4. Materials and Methods
4.1. Participants
We analysed irisin serum levels (ISL) in 47 patients without diabetes (M28, F19, mean age 48.5 years) before and after kidney transplantation (KTx) performed in our centre in 2021 and 2022. The study group (n = 47) is representative of the entire population of patients who underwent kidney transplantation at our centre (n = 232) during the study period.
All patients had end-stage renal failure before transplantation, were on haemodialysis, peritoneal dialysis or were on predialysis with GFR < 10 mL/min. None of the included patients had diabetes before kidney transplantation, and physical activity before and after transplantation was similar in all patients. Inclusion criteria: over 18 years of age, conscious and voluntary consent to participate in the study. Exclusion criteria: no informed consent to participate in this study and/or steroid therapy before transplantation. Only one patient received a kidney transplant from a living donor; the rest received kidney transplants from deceased donors (DBD (donation after brain death)).
4.2. Methods
4.2.1. Irisin Serum Level (ISL)
Blood samples (5 mL) were obtained before KTx and at the following time points: 1, 2, 3, 4 and 5 weeks after KTx.
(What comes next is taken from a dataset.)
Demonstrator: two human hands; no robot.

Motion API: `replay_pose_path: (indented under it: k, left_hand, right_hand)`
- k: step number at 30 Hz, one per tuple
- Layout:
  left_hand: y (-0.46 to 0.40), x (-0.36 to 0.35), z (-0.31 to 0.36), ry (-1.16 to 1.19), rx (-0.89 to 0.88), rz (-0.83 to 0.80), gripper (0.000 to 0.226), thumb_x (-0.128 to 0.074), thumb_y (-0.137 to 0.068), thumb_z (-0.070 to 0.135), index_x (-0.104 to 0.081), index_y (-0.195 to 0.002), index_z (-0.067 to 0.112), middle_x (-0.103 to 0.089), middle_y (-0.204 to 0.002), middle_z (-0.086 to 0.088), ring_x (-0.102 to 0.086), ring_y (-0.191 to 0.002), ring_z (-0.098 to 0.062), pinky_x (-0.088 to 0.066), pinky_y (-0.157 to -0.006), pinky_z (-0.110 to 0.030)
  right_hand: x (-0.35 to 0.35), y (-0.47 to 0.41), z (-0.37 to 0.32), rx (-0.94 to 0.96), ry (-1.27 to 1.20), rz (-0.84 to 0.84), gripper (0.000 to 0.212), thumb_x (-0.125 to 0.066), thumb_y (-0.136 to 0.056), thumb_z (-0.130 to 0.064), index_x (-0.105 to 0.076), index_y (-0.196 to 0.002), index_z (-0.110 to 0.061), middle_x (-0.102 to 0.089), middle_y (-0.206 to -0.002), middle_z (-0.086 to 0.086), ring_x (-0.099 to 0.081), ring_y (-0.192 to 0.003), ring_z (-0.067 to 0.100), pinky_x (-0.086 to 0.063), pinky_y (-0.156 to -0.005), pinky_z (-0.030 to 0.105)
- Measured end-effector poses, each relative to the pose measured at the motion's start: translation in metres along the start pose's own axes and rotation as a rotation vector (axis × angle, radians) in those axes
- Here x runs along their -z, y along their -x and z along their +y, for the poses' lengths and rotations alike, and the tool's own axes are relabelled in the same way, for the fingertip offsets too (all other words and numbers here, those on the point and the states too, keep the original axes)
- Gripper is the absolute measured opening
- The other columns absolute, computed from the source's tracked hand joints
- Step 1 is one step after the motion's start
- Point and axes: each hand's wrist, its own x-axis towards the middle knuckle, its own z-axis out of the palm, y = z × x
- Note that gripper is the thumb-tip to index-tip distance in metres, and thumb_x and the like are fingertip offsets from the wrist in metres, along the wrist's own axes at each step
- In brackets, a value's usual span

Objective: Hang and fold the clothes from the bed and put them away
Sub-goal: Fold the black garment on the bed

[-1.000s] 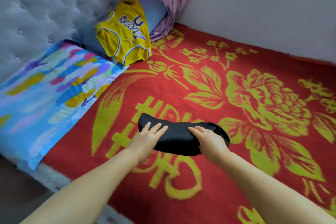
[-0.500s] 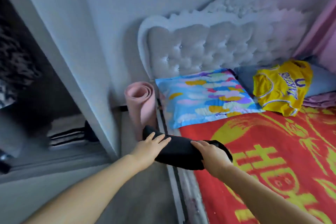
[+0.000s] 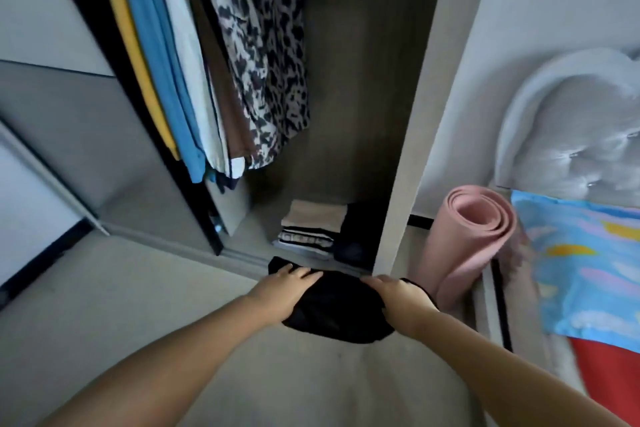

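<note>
Both bare forearms reach forward over the grey floor [image 3: 104, 305], carrying a folded black cloth garment [image 3: 337, 312] between them, held in the air just in front of the open wardrobe. The left hand [image 3: 282, 291] lies on its left end with fingers nearly straight on top; the right hand [image 3: 398, 298] has its grip curled over the right end. Just right stands a rolled pink foam mat [image 3: 467, 239], beside a bright blue patterned pillow [image 3: 581, 263] and grey tufted headboard [image 3: 571, 121]. Beyond the garment, on the wardrobe floor, sits a stack of folded clothes [image 3: 311, 229]. Above hang a leopard-print garment [image 3: 263, 45] and blue hanging cloth [image 3: 156, 62].
</note>
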Motion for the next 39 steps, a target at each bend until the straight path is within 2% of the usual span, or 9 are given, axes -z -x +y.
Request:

The serum was separated after centrifugation, mixed with aprotinin (final concentration: 0.6 Unit/1 mL) in Eppendorf microtubes (GenoPlast Biotech S.A., Rokocin, Poland) and stored at −80 °C pending analysis. Quantification of serum irisin was based on competitive enzyme immunoassay kits (Phoenix Pharmaceuticals, Mannheim, Germany).
Due to post-transplant serum irisin concentration levels (SIL), the entire group was divided into subgroups with an increase in serum irisin concentration (high irisin level—HIL) and without an increase in serum irisin concentration (low irisin level—LIL).
4.2.2. Lipid Parameters, Glycaemia and Other Biochemical Parameters
Lipid parameters were measured by enzymatic methods using an Abbott Anility C analyser (Abbott, IL, USA). HbA1c was determined with the HPLC (high-performance liquid chromatography) method using a HLC 723 G11 analyser (Tosoh, Tokyo, Japan).
Glycaemic control during the post-transplant period was carried out after fasting (8 AM) and around 1 PM (non-fasting, postprandial), as taken in accordance with our centre’s procedures for the care of organ transplant patients. Some patients stayed in hospital for a shorter period, e.g., nine days; hence, systematic glycaemic monitoring was discontinued on that day. If the patient remained in hospital, measurements up to day 15 were included in the analysis.
Serum creatinine, glucose, C-peptide, insulin, homocysteine, albumin and uric acid were measured according to standard procedures in the certified laboratory of our university clinical centre directly before transplantation and before administration of immunosuppressive drugs.
4.2.3. Statistical Methodology
Statistical analysis was performed using the R statistical package (version 3.6.3).
The baseline characteristics of patients were presented as means, SD (standard deviation) and quartiles for numerical data, whereas qualitative variables were reported as counts and percentages. The differences in between-group baseline characteristics were evaluated using the unpaired t-test (or Mann–Whitney U test) for numerical data and the chi-square test for categorical variables.
A linear mixed-effect model was fitted to glucose level with time, irisin subgroups and time-by-irisin subgroup interactions as fixed effects and random intercepts. Based on this model, mean values for glucose level were estimated with 95% CI for specified measurement points and irisin subgroups. We also estimated mean within-group differences in change from measurement 1 (baseline) to each other measurement. The Kenward–Roger approximation was used to calculate denominator degrees of freedom in the t-test.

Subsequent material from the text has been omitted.